Les données collectées par les instrument ACP (Aerosol Collector and Pyrolyser) et GCMS (Gas Chromatograph Mass Spectrometer) de la sonde Huygens lors de sa descente vers la surface de Titan en janvier dernier ont permis aux scientifiques d'effectuer les premières analyses chimiques in situ de l'atmosphère de la lune de Saturne.
Accroissement des quantités d'azote et de méthane au cours de la descente de la sonde Huygens
Deux des principales énigmes posées par Titan sont l'origine de l'azote moléculaire et du méthane dans l'atmosphère, et les mécanismes par lesquels le méthane subsiste alors qu'il est l'objet d'une destruction rapide par photochimie (principalement par les rayons ultraviolets).
Le GCMS a mesuré la composition chimique de l'atmosphère et les quantités d'isotopes présents depuis l'altitude de 140 kilomètres jusqu'à la surface. L'appareil a confirmé que les constituants principaux étaient l'azote et le méthane, et que la brume atmosphérique était principalement constituée de méthane.
À partir des mesures isotopiques, les scientifiques ont obtenu deux résultats principaux. Le ratio des isotopes du carbone (12C/13C) dans le méthane suggère un réapprovisionnement continu ou périodique du méthane dans l'atmosphère, mais aucune preuve n'a été trouvée de la présence de systèmes biologiques actifs.
La proportion des isotopes d'azote (14N/15N) suggère aux scientifiques que l'atmosphère primordiale de Titan était cinq fois plus dense qu'elle ne l'est actuellement, et que par conséquent de l'azote s'est perdu dans l'espace.
De l'argon 36 a été détecté pour la première fois, mais aucune trace de xénon ni de krypton. Cependant, l'argon se trouve en petite quantité, ce qui est particulièrement intéressant en raison de l'énorme quantité d'azote dans l'atmosphère et parce qu'environ 50% de la masse de Titan est constitué de glace d'eau, qui est connue pour être un transporteur potentiellement efficace de gaz nobles. Cette petite quantité implique que l'atmosphère s'est condensée sous forme d'ammoniaque et non pas d'azote. L'absence des autres gaz nobles, qui est étonnante, permettra d'envisager des théories sur l'origine et l'évolution de l'atmosphère de Titan.
Spectre de masse de la surface de Titan et signature de quelques éléments
La composition des vapeurs de surface obtenues par le GCMS après l'atterrissage prouve que Huygens s'est posé sur une surface humide contenant du méthane, qui s'est vaporisé lorsque le sol froid s'est réchauffé sous la sonde brûlante. La surface était également riche en composés organiques non détectés dans l'atmosphère, comme le cyanogène et l'éthane, ce qui montre que le sol, aussi bien que l'atmosphère, possède une chimie complexe.
De l'Argon 40 a été aussi détecté à la surface et sa présence indique que Titan a connu dans le passé et connaît très probablement toujours aujourd'hui, une activité géologique interne.

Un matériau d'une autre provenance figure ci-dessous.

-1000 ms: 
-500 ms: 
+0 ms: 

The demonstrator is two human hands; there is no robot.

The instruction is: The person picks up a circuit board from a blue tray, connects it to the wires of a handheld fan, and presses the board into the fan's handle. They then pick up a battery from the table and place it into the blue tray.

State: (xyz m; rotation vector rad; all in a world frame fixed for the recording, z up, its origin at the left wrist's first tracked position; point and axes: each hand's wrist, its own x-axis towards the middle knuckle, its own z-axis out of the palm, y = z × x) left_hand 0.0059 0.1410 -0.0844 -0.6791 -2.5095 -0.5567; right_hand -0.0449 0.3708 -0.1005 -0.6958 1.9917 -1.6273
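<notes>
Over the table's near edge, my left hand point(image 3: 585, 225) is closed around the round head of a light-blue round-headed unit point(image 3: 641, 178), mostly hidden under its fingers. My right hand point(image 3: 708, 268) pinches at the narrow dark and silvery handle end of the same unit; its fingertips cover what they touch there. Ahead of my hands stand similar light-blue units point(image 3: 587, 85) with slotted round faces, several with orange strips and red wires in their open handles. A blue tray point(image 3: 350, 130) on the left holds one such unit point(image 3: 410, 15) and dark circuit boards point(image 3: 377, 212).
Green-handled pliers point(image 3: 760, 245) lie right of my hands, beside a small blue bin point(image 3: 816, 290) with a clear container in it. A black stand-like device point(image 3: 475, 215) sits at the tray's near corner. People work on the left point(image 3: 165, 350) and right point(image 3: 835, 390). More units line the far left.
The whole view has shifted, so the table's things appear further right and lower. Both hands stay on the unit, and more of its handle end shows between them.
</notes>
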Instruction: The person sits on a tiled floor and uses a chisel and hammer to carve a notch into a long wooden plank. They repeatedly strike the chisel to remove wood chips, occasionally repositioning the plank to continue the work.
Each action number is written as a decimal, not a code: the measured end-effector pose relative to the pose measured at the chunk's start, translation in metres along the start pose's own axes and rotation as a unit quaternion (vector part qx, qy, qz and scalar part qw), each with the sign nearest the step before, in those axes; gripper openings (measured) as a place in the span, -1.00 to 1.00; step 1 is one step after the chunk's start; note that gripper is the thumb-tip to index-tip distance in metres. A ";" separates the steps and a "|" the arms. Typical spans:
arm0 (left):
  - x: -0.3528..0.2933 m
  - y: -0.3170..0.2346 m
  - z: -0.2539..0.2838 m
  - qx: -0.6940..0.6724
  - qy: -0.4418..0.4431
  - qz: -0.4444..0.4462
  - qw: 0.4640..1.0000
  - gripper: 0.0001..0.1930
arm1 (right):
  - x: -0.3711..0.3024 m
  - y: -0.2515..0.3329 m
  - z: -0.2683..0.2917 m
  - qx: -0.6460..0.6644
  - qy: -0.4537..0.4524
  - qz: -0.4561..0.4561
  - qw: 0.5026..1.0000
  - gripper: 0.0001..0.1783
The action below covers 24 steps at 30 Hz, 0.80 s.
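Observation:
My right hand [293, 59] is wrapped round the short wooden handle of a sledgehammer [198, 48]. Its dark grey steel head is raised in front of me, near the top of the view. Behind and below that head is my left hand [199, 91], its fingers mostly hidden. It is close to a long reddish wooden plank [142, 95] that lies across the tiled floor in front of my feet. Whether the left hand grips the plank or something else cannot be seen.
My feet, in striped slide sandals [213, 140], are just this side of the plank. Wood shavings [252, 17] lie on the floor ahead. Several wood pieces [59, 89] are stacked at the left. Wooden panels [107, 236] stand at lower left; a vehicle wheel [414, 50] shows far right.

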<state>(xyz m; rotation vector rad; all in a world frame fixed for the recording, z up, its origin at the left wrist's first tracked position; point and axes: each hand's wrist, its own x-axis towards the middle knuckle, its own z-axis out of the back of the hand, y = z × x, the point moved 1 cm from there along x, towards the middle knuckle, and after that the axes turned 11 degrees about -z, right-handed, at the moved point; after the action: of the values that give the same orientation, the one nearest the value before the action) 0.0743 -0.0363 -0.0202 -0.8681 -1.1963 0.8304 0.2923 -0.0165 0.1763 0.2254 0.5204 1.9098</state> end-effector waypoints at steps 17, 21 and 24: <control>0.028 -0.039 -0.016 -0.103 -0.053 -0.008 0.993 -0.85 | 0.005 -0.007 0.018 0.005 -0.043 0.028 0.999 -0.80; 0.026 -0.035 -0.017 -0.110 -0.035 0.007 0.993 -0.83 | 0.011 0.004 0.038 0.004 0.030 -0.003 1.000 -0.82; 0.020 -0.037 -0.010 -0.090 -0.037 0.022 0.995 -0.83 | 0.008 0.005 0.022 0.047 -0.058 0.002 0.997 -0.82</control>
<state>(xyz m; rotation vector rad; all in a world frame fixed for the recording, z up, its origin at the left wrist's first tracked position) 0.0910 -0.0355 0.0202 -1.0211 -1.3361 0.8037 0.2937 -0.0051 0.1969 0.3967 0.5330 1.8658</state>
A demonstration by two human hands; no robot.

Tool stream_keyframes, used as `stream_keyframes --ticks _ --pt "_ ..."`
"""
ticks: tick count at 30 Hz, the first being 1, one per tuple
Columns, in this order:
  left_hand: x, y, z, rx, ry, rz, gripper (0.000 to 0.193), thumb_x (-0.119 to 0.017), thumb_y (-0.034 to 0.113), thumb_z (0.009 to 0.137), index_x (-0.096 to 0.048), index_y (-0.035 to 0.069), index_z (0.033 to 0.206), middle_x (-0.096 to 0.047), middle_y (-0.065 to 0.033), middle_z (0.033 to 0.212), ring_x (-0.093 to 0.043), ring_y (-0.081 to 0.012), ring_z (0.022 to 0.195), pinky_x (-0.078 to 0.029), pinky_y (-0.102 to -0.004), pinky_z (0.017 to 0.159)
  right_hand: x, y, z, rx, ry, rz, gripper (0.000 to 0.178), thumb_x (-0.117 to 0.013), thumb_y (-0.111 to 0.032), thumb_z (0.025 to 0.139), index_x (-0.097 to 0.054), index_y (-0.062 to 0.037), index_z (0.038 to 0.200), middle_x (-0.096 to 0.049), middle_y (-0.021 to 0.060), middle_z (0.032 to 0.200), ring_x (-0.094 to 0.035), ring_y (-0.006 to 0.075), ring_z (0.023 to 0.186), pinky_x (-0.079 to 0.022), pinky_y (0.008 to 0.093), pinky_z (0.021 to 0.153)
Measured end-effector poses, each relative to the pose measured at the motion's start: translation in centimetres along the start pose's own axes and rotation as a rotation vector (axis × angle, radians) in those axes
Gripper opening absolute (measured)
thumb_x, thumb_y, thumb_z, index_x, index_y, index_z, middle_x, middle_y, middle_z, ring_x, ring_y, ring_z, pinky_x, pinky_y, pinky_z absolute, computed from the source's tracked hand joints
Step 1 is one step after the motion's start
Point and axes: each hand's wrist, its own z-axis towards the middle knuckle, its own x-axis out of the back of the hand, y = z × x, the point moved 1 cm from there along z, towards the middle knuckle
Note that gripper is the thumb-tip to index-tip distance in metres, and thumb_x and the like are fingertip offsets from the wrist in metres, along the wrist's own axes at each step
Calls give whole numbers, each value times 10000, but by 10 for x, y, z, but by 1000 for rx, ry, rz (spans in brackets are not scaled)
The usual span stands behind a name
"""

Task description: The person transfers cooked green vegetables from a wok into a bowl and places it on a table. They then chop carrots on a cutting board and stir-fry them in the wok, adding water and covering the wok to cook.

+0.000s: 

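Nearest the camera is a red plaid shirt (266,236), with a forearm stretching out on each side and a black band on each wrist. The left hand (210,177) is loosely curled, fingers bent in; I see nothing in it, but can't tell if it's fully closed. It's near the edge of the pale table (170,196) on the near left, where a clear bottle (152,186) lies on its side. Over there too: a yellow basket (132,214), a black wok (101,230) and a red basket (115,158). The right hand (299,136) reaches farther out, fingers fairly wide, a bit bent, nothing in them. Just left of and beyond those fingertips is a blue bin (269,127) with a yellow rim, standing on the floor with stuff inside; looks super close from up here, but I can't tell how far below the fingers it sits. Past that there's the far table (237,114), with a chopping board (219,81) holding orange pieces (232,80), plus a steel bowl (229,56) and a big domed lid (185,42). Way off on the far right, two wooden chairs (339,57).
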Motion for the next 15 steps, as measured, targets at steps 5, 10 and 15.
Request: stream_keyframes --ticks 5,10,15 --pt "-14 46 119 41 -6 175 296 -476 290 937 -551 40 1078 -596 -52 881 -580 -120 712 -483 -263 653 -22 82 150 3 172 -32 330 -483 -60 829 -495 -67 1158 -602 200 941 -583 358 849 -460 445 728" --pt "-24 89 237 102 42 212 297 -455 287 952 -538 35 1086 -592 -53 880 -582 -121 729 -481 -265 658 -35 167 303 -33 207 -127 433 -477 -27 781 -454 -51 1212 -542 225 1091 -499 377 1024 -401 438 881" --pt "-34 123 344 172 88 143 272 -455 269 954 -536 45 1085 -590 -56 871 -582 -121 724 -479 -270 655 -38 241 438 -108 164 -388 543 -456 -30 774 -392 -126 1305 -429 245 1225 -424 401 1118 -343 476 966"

Analyse des échantillons de particules
Les aérosols jouent un rôle important dans la détermination de la structure thermique de l'atmosphère, en affectant les processus de réchauffage et de refroidissement radiatifs. Ils peuvent être à l'origine des couches chaudes et froides qui à leur tour contribuent à la circulation des vents et déterminent leur force.
L'ACP a obtenu des mesures directes de la composition chimique de ces particules d'aérosol. L'ammoniaque et le cyanure d'hydrogène ont été les premières molécules identifiées. C'est un fait important parce que l'ammoniaque est absent de l'atmosphère en tant que gaz, et par conséquent les aérosols doivent être le résultat de réactions chimiques qui ont pu produire des molécules organiques complexes. Ce ne sont pas simplement des condensats.
Les particules d'aérosol peuvent également agir en tant que noyaux de condensation pour la formation de nuages, et sont les produits finaux d'une chimie organique complexe qui est importante en astrobiologie. Titan offre donc la possibilité d'observer une chimie impliquant des molécules qui peuvent avoir été les premières briques de la vie sur la Terre.